Vice Chairwoman Verdell Jones asked if 750 full-time equivalent is standard for the state.
Sallas offered examples of current standards. The Savannah-Chatham County Public School System is building a school with 640 FTE capacity but with core facilities to accommodate up to 900, while Gwinnett and Fulton counties both use 900 FTE as their standard.

Timeline for action
The board must work on a tight timeline to ensure facilities are in order by August 2013 — and the next step is deciding where the Coastal Academy will be located, Conley said.
The board agreed in June that the special-education school — which operates under supervision of First District Regional Education Services Agency and serves  about 60 students from Liberty, Long and Bryan counties — needs to be relocated from its Gause Street location that once was Hineshaw Elementary.
One pending proposal is discontinuing elementary school at Jordye Bacon Elementary and moving the Coastal Academy and Ombudsman programs to its campus. Under the plan, JBE students would be absorbed into other schools, including Button Gwinnett Elementary, which may either be renovated or reconstructed.
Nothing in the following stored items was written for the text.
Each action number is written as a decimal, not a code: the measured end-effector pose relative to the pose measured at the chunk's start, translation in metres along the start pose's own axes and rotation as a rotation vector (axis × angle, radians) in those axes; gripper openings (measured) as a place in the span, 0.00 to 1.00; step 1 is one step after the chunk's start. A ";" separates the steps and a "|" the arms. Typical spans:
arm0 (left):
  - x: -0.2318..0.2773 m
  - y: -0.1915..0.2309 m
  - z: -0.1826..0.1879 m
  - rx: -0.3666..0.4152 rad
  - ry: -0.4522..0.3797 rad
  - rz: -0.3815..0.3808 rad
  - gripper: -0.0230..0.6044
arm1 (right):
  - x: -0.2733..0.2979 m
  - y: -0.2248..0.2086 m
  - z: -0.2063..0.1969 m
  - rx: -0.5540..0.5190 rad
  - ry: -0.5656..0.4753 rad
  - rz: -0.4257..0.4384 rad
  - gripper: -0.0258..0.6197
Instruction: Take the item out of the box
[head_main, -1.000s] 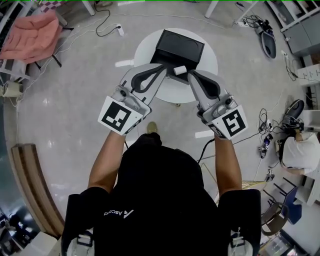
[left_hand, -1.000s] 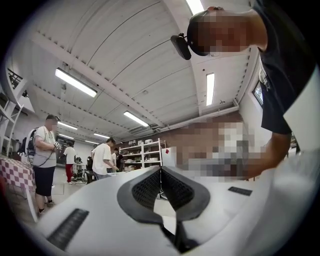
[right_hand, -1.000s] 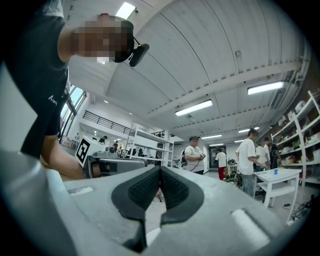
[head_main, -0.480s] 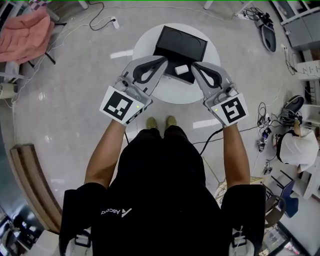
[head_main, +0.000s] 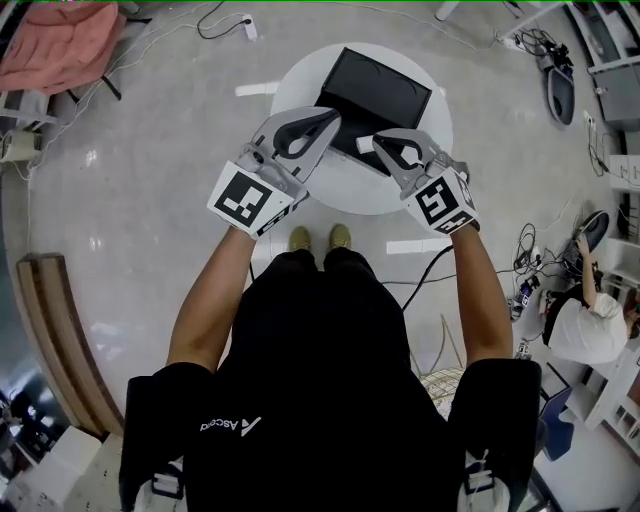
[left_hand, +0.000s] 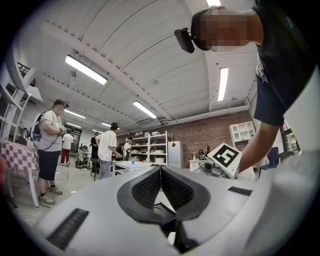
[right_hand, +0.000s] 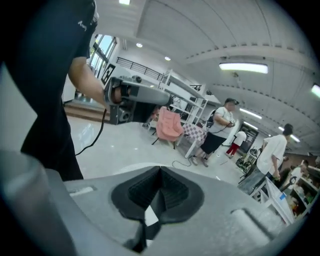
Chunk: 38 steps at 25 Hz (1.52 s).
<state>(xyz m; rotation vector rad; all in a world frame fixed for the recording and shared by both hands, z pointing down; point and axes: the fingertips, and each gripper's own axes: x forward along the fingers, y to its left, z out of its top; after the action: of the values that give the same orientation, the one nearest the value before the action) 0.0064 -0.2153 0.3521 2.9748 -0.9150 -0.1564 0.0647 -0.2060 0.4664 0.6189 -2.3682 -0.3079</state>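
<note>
The right gripper (head_main: 378, 142) is closed, its jaw tips pinching a small white item (head_main: 364, 144) just outside the near edge of the black box (head_main: 375, 88) on the round table (head_main: 345, 185). The left gripper (head_main: 334, 115) is closed and empty, at the box's near-left edge.

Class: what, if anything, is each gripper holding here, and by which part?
Left gripper: nothing, fingers shut. Right gripper: fingers shut, with the small white item at their tips by the box; whether it is clamped cannot be told.
</note>
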 end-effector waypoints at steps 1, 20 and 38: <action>0.003 0.002 -0.004 -0.003 0.007 0.007 0.04 | 0.006 0.001 -0.009 -0.017 0.021 0.027 0.04; 0.028 0.042 -0.053 -0.065 0.072 0.084 0.04 | 0.096 0.034 -0.147 -0.242 0.397 0.435 0.32; 0.005 0.055 -0.075 -0.104 0.107 0.140 0.04 | 0.132 0.057 -0.190 -0.356 0.588 0.556 0.36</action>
<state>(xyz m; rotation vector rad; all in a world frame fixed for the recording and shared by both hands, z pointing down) -0.0124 -0.2639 0.4290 2.7826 -1.0626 -0.0398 0.0804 -0.2347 0.7024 -0.1225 -1.7591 -0.2432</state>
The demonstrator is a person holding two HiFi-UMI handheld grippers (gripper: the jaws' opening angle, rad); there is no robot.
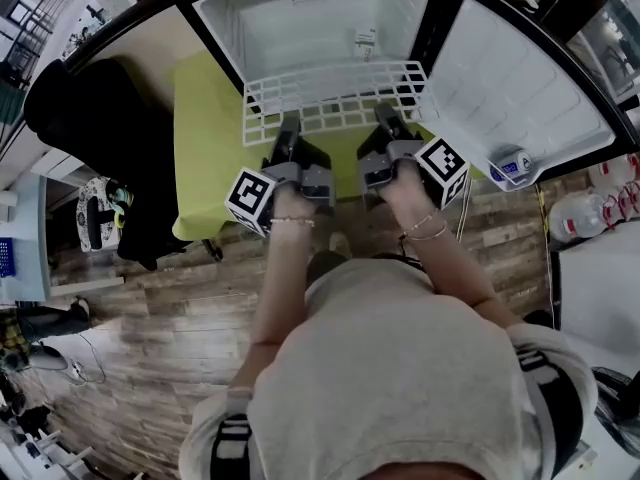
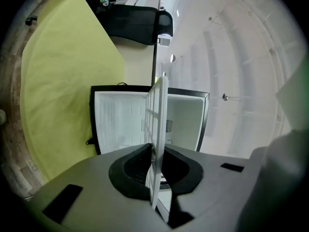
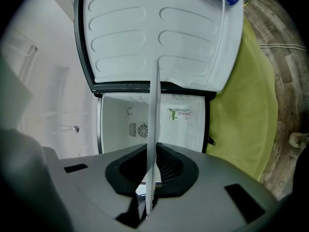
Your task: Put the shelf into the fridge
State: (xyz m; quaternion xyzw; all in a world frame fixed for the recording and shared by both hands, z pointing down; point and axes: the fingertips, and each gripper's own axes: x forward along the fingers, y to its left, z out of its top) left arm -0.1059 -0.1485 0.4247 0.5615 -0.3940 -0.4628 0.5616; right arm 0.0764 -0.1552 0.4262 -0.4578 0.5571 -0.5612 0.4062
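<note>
The white wire shelf (image 1: 335, 98) sits just in front of the open fridge (image 1: 300, 28), its far edge at the fridge's mouth. The left gripper (image 2: 155, 163) and right gripper (image 3: 151, 170) hold its near edge side by side — each one's jaws closed tight on the wire.

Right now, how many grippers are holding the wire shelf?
2. The left gripper is shut on the near edge of the shelf, left of its middle; the right gripper is shut on the same edge, right of its middle.
</note>
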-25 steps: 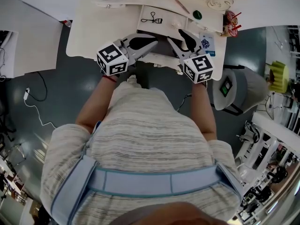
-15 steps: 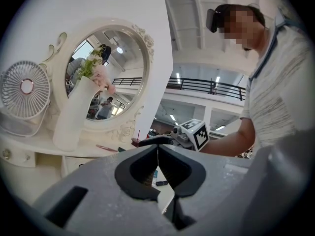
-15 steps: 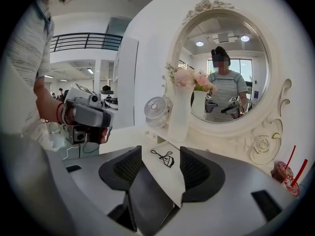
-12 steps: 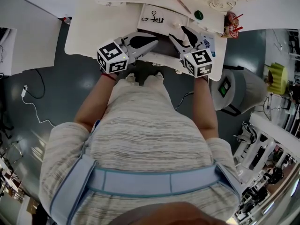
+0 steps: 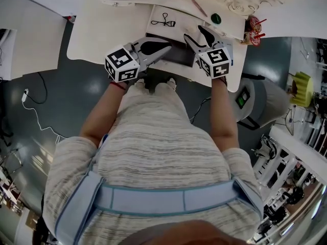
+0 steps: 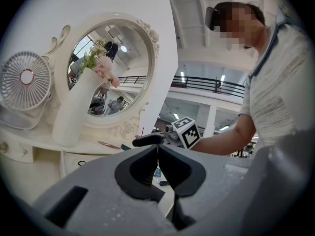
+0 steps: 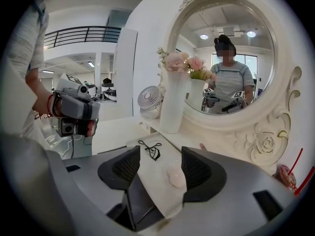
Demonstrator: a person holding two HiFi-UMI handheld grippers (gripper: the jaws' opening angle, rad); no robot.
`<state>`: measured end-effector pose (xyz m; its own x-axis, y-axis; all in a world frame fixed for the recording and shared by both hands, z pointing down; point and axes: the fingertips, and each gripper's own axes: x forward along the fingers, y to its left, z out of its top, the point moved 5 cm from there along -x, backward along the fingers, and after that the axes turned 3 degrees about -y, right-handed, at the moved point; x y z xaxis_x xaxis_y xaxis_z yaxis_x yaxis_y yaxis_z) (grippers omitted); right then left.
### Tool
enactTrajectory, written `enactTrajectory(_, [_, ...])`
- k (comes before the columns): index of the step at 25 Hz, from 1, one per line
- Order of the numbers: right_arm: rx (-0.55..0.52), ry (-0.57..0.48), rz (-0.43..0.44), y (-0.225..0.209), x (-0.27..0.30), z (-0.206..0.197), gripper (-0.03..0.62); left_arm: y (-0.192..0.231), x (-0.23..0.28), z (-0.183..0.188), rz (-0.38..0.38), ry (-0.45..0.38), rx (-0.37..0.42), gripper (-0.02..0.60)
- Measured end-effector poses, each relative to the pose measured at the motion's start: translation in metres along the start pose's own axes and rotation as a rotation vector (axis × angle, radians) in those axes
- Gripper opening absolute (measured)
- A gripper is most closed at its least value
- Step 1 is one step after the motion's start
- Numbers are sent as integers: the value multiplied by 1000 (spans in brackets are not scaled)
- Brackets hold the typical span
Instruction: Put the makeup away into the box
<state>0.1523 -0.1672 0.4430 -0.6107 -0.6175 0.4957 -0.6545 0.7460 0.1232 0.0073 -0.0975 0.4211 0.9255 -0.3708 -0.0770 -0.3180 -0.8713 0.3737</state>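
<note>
Looking down in the head view, we see the left gripper (image 5: 162,48) and the right gripper (image 5: 195,33) side by side over the front edge of a white table (image 5: 102,29), at upper centre of the frame. A dark box (image 5: 181,55) lies between and beneath them. Just above it, a white panel (image 5: 179,27) carries a curler (image 5: 163,19). A green disc (image 5: 216,18) and a pencil (image 5: 199,7) lie on the table farther to the upper right.

In the left gripper view we find the jaws together, pad against pad, with nothing between them. A fan (image 6: 24,82), a vase (image 6: 78,112) and a mirror (image 6: 115,68) fill the left half of that frame.

In the right gripper view the jaws stand wide apart and have just been opening, and nothing is pressed between them. Through the gap we see the panel, with a pink puff (image 7: 175,175) at lower centre and the curler beyond it. Both lie outside the box, whose dark edge shows at the bottom of that frame.
</note>
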Motion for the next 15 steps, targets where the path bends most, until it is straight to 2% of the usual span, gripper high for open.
enactTrajectory(15, [23, 112, -30, -29, 34, -35, 224, 9, 7, -18, -21, 69, -29, 15])
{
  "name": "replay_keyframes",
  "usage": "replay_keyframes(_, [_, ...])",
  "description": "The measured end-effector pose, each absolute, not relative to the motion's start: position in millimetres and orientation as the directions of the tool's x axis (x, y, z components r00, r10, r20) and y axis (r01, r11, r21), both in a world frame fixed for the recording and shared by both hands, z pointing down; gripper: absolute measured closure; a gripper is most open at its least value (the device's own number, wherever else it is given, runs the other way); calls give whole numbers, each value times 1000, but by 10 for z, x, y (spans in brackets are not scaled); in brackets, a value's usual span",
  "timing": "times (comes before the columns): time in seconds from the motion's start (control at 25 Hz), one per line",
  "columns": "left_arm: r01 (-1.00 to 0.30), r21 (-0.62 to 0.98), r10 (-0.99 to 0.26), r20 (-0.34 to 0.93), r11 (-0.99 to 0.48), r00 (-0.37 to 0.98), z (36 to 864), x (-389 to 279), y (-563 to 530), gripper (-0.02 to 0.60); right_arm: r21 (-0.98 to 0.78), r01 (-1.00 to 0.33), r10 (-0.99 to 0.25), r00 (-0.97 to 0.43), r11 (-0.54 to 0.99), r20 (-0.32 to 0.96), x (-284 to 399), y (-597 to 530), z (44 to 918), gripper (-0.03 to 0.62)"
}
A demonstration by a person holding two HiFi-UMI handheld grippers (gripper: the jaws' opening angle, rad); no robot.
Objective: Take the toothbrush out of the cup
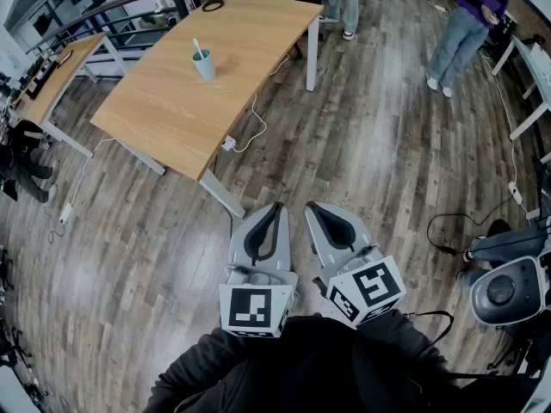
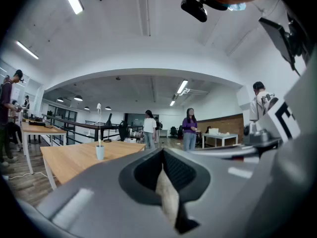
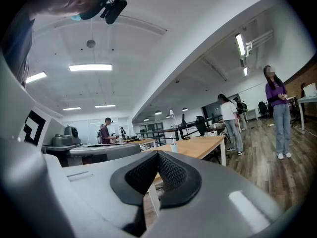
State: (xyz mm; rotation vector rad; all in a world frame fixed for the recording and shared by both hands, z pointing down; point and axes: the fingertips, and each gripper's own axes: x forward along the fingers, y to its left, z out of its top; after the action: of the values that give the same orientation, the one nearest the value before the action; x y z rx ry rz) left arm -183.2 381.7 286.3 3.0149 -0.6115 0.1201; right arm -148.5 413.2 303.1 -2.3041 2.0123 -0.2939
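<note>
A light blue cup [image 1: 205, 66] stands near the middle of a wooden table [image 1: 172, 110], with a white toothbrush [image 1: 197, 47] upright in it. My left gripper [image 1: 275, 205] and right gripper [image 1: 312, 205] hang side by side over the wooden floor, well short of the table's near corner. Both are shut with nothing between their jaws. In the left gripper view the cup [image 2: 100, 152] and toothbrush [image 2: 99, 125] are small and far off to the left of the gripper [image 2: 163, 151]. In the right gripper view the cup [image 3: 174, 147] shows just above the gripper [image 3: 158, 153].
A white cable [image 1: 251, 132] runs from the table's edge onto the floor. A second desk [image 1: 58, 74] stands at the far left. Two people [image 1: 461, 28] [image 1: 343, 3] stand beyond the table. A grey machine [image 1: 508, 291] and black cables sit at the right.
</note>
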Motion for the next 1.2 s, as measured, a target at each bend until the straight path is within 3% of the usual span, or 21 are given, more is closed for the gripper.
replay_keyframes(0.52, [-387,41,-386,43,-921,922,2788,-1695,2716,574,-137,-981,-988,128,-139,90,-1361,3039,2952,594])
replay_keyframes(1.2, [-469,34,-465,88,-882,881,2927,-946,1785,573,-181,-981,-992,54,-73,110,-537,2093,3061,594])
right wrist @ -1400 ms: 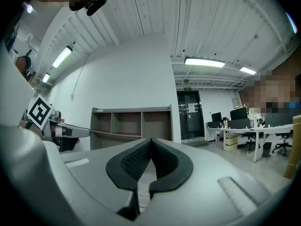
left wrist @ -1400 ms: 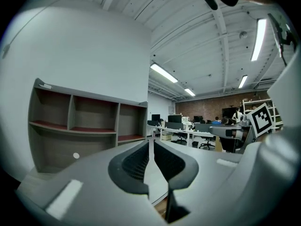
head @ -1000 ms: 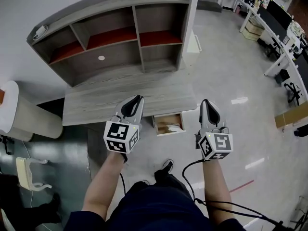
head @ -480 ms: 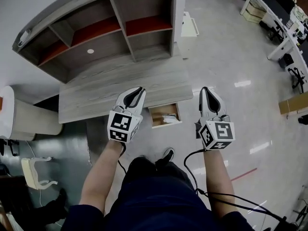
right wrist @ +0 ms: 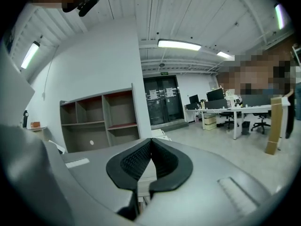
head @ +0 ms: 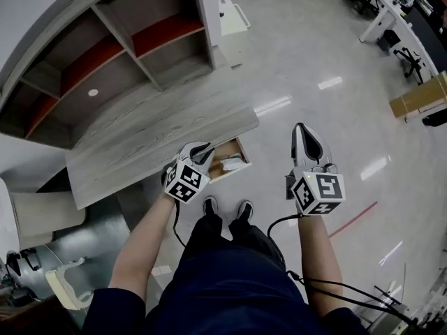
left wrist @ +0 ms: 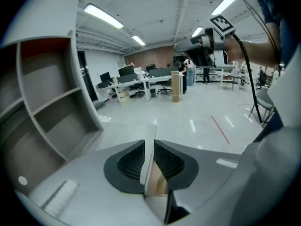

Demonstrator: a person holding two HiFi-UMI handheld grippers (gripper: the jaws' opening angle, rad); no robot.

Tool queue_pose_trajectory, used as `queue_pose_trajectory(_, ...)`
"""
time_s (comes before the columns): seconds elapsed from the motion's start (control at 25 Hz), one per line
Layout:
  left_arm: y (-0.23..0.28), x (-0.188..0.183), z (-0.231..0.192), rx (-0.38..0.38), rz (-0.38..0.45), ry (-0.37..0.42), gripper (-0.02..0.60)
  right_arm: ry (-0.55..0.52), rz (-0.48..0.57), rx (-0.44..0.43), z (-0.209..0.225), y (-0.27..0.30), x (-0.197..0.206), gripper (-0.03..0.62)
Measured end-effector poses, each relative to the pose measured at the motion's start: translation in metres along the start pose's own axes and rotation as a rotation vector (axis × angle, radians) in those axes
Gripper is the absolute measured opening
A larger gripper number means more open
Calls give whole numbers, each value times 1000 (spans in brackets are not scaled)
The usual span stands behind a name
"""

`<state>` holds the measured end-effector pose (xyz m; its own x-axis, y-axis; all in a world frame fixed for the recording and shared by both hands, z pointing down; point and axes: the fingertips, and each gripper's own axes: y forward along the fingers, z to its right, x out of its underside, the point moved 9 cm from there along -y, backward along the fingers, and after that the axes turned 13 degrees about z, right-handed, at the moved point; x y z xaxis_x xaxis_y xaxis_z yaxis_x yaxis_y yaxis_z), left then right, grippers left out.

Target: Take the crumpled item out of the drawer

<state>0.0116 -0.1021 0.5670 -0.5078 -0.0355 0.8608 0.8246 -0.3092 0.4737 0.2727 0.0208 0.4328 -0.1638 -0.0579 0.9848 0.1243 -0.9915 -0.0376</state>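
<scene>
A light wood desk [head: 154, 135] carries a shelf unit [head: 105, 54]. Under its front edge a small drawer [head: 242, 147] stands pulled out, and a white crumpled item [head: 234, 165] lies inside. My left gripper [head: 204, 149] hovers just left of the drawer, close above it. In the left gripper view my left gripper [left wrist: 149, 145] shows a narrow gap with nothing in it; the desk edge shows through. My right gripper [head: 301, 128] hangs over bare floor right of the drawer. In its own view my right gripper [right wrist: 151, 140] has its tips touching and holds nothing.
The person's shoes [head: 223, 208] stand right below the drawer. A cable [head: 279, 236] trails from the right gripper. Office desks [head: 391, 12] and a cardboard box [head: 419, 96] are at the far right. A red floor line [head: 353, 218] runs at right. A chair [head: 66, 288] sits lower left.
The head view has swung, so the desk and shelf sit further left and up. My left gripper has moved down and towards the drawer. The right gripper has kept its place.
</scene>
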Motion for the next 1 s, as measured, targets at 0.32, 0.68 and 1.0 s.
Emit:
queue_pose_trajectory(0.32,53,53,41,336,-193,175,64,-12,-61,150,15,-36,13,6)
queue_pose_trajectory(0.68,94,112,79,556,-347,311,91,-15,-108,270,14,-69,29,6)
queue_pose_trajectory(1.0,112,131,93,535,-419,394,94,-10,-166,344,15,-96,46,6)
During the Aug. 28 work session, neither Conley nor the board gave indication about where the Coastal Academy may go, but Conley said the decision on the special-education school may require some rezoning as a result.
These decisions will feed into a spring 2013 update of the five-year facilities plan and an immediate staffing assessment.
“Immediately, we need to look at our number of staff members county-wide. As people leave and as people retire, we don’t need to be hiring additional staff,” Conley said. “We have too many staff members right now for the number of students that we have.”
The district loses money for classes significantly below capacity — where a teacher should have at least 20 students but only has 15, Conley said.
“We’re losing $477,000 based on our current enrollment in middle school only because we’re not at minimums,” Conley said.
She acknowledged that middle- and high-school standards will be set in coming months as well.

Parent: Coastal Academy needs are more immediate
Long County resident Joanne Williams attended the meeting and tried to weigh in during discussion of the Coastal Academy.
She has a son enrolled there and said she would like to see less emphasis on the other schools and more on the alternative school.
“I’m just really concerned … they seem like the most vulnerable part of the population, and yet their needs and requirements are the lowest on the totem pole,” Williams said.
Williams, who attended the work session, said she is disappointed that the school will remain in its current facility through this school year.
Williams also said she does not support the proposal to relocate the special-education school to the JBE campus.
“My oldest son is 39 years old, and he attended Bacon Primary when he was a little boy ... it seems discriminating that the only facility that the children with disabilities qualify for is the oldest facility.
“As long as nobody’s bringing any attention to this school, this school is not going to get any help and these children are not going to get any help,” she said. “In these children’s lives, every year is precious. … Before you know it, they’re grown and they don’t know anything.”